→ **Work request**
Every line below that carries the word "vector" needs to be copied.

***** Task input

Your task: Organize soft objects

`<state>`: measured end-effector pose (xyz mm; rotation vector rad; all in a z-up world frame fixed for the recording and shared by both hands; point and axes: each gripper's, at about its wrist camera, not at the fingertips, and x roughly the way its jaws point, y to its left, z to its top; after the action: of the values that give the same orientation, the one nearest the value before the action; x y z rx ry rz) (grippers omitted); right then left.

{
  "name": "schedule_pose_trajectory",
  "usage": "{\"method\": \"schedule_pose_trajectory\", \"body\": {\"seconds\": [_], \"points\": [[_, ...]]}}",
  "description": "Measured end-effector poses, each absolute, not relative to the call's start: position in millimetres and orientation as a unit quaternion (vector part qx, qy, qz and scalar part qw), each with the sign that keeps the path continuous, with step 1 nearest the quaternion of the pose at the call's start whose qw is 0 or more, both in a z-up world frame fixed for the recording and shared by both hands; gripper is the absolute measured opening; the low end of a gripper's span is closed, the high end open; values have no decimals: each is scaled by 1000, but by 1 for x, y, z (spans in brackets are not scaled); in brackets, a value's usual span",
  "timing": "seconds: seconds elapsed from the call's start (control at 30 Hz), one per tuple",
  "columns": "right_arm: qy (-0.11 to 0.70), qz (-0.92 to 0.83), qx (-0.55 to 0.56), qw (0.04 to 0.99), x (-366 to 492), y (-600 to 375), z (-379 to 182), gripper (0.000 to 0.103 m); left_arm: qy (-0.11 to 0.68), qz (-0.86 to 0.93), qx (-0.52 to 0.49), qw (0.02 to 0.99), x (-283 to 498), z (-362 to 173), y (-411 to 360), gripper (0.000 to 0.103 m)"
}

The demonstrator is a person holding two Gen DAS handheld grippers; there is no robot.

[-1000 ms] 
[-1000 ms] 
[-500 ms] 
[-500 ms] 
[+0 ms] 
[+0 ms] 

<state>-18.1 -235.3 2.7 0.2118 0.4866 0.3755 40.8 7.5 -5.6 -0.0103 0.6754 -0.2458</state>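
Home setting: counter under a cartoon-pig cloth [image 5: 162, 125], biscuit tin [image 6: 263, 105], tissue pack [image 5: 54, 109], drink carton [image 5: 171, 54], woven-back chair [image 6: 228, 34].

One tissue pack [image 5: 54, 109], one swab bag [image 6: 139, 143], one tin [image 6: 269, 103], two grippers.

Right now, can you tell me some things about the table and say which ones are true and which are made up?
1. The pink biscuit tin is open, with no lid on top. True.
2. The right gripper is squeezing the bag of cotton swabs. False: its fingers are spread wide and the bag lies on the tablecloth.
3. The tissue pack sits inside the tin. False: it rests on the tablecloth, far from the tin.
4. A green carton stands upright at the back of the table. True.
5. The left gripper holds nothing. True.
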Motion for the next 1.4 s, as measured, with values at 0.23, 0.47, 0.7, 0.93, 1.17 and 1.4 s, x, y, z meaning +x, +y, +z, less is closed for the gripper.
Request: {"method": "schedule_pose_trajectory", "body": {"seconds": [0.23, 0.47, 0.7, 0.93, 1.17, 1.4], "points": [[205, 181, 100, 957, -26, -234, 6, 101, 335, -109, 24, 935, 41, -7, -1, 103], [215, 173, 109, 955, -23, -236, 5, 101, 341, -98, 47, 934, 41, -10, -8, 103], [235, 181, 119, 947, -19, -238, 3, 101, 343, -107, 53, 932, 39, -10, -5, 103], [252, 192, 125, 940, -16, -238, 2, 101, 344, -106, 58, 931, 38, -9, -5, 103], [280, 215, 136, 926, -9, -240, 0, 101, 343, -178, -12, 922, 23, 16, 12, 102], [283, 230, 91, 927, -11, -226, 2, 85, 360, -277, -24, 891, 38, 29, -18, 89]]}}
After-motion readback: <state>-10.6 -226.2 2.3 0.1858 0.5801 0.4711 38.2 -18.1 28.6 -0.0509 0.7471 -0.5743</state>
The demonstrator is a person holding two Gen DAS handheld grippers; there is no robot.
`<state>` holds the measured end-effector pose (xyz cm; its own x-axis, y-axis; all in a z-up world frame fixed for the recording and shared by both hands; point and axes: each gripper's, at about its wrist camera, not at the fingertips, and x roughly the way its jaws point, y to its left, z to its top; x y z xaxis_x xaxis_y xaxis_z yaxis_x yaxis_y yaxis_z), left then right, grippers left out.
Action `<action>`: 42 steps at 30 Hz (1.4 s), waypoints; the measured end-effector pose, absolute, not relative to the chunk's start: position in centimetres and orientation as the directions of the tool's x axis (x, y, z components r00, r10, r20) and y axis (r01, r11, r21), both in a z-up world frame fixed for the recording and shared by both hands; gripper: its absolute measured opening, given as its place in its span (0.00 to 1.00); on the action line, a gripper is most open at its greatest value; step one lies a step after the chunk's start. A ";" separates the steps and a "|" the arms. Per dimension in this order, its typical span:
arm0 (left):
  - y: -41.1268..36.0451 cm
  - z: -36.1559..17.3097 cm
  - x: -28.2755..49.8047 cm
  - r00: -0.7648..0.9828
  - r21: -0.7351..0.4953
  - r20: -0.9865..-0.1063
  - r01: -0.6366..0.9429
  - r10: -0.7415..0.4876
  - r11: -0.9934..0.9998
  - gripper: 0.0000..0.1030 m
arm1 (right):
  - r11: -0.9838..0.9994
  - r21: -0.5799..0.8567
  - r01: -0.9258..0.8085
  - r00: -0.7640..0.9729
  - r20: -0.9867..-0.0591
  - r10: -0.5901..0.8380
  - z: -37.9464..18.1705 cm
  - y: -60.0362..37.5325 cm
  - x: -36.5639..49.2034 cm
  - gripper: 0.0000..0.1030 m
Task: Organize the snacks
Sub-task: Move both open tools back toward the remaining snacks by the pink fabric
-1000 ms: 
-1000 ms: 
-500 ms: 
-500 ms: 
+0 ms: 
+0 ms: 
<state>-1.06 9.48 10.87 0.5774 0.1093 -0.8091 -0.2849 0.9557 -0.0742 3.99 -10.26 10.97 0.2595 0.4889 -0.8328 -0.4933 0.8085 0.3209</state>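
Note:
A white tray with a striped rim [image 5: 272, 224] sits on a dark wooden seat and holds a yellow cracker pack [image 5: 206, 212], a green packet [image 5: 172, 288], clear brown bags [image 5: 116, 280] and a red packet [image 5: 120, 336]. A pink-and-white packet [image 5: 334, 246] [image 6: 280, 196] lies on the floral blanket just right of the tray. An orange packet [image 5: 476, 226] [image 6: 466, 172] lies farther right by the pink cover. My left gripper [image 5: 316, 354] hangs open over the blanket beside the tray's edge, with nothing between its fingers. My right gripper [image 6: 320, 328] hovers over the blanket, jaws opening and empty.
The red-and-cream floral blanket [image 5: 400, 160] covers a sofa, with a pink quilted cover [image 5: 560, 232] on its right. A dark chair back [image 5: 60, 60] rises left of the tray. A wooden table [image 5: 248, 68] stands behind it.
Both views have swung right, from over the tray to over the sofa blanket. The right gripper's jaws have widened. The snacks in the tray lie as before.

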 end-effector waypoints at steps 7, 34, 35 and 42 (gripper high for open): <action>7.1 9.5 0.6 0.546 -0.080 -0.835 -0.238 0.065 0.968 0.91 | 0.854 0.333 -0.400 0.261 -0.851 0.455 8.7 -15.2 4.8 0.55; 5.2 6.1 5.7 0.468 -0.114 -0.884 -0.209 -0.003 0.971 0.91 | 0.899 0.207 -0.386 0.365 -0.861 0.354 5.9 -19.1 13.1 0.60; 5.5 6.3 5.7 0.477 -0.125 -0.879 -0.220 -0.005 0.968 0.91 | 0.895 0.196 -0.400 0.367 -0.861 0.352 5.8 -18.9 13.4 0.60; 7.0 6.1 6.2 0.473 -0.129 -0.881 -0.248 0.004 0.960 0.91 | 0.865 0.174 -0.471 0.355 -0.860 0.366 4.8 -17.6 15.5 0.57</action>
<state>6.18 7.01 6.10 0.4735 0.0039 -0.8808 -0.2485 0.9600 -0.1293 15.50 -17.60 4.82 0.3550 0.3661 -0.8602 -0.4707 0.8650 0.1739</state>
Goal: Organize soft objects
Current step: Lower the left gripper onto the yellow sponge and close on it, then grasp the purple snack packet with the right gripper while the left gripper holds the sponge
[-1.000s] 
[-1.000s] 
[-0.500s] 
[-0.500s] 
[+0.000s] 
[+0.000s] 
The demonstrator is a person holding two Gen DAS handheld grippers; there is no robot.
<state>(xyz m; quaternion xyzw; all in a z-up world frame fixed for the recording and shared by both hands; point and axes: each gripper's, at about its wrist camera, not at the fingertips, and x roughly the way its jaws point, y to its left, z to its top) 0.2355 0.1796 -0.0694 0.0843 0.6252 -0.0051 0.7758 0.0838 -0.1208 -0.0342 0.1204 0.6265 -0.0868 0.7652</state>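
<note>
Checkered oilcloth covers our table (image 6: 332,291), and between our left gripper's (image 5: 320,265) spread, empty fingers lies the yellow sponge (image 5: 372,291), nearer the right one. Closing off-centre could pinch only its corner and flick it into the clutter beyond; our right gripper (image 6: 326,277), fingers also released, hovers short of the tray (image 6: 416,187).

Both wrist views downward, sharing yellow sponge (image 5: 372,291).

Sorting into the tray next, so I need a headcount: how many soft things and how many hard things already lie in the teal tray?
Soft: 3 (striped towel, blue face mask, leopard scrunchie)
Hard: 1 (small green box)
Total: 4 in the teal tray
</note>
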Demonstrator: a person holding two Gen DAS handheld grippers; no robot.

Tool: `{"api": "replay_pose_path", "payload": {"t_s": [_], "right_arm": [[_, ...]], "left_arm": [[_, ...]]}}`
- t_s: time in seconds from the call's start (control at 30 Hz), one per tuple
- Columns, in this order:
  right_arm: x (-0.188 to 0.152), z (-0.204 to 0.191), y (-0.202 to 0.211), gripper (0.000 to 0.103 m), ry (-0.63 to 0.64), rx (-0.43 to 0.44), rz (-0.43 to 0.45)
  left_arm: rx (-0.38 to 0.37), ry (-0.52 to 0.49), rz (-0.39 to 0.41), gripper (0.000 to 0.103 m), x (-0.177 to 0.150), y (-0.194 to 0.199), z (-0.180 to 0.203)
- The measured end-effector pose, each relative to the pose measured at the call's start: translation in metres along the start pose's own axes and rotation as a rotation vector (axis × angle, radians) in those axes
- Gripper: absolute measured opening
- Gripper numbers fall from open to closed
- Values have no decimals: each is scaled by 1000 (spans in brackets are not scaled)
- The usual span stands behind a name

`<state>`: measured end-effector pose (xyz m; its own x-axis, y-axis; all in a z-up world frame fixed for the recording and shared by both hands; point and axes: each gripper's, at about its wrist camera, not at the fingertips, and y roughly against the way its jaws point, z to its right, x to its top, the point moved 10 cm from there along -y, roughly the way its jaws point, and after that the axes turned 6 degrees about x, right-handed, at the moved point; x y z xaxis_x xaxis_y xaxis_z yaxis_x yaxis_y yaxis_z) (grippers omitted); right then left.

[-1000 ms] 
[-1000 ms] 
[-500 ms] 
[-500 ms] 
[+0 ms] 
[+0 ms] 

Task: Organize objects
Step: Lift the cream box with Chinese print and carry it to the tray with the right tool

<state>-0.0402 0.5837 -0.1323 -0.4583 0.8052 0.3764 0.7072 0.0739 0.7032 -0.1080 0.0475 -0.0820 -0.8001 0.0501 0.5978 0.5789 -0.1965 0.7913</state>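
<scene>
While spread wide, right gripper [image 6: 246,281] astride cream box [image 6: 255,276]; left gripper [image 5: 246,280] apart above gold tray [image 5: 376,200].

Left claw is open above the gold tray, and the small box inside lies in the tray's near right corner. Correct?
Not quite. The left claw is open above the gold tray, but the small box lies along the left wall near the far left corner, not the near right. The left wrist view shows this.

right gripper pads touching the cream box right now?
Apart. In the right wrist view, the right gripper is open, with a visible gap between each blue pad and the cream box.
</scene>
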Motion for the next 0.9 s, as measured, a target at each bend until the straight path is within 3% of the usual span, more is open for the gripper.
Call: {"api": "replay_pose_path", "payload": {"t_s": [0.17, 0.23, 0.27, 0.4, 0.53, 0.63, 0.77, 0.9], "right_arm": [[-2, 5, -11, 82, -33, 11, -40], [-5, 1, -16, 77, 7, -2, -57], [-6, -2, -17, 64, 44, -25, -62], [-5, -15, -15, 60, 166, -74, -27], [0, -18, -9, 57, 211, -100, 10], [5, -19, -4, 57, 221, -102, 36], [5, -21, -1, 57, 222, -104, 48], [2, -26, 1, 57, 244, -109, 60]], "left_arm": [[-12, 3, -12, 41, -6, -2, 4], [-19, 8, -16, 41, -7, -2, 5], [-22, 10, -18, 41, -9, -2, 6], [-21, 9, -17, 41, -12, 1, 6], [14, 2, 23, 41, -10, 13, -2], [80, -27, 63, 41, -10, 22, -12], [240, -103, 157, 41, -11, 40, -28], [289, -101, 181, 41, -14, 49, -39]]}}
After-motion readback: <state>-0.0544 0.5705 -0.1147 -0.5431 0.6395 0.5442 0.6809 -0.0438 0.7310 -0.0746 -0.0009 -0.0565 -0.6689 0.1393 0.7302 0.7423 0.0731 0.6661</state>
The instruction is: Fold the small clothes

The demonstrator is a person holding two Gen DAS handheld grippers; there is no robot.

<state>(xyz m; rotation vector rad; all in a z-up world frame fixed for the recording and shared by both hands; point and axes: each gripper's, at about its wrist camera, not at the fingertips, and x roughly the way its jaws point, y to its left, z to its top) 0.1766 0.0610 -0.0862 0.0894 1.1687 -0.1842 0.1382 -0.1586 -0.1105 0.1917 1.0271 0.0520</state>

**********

→ **Written answer**
`<state>`: measured end-effector pose (xyz mm; rotation vector rad; all in a z-up world frame fixed for the recording and shared by both hands; point and axes: each gripper's, at about its wrist camera, not at the fingertips, and x roughly the way its jaws point, y to its left, z to its top; after the action: of the values that give the same orientation, the one nearest the value before the action; x y z rx ry rz) (grippers omitted); right then left.
  "description": "Measured end-effector poses, each absolute, not relative to the call's start: position in millimetres and orientation as a unit quaternion (vector part qx, qy, qz and scalar part qw), each with the sign that keeps the path continuous, with step 1 nearest the quaternion of the pose at the call's start whose qw is 0 or more, both in a z-up world frame fixed for the recording and shared by both hands; gripper is the absolute measured opening; the low end of a gripper's span is closed, the high end open; values have no decimals: each is scaled by 1000, but by 1 for x, y, z (spans in brackets are not scaled); in brackets, a value's usual span",
- The measured end-effector pose, each relative to the pose measured at the call's start: translation in metres along the start pose's own axes and rotation as a rotation vector (axis × angle, radians) in those axes
<state>(xyz m; rotation vector rad; all in a z-up world frame fixed for the recording and shared by both hands; point and axes: each gripper's, at about its wrist camera, not at the fingertips, and x roughly the way its jaws point, y to its left, z to its top) 0.1766 0.0610 -0.0862 0.0894 1.1687 -0.1842 0.1382 -0.1586 -0.1105 0.1917 1.0271 0.0520</state>

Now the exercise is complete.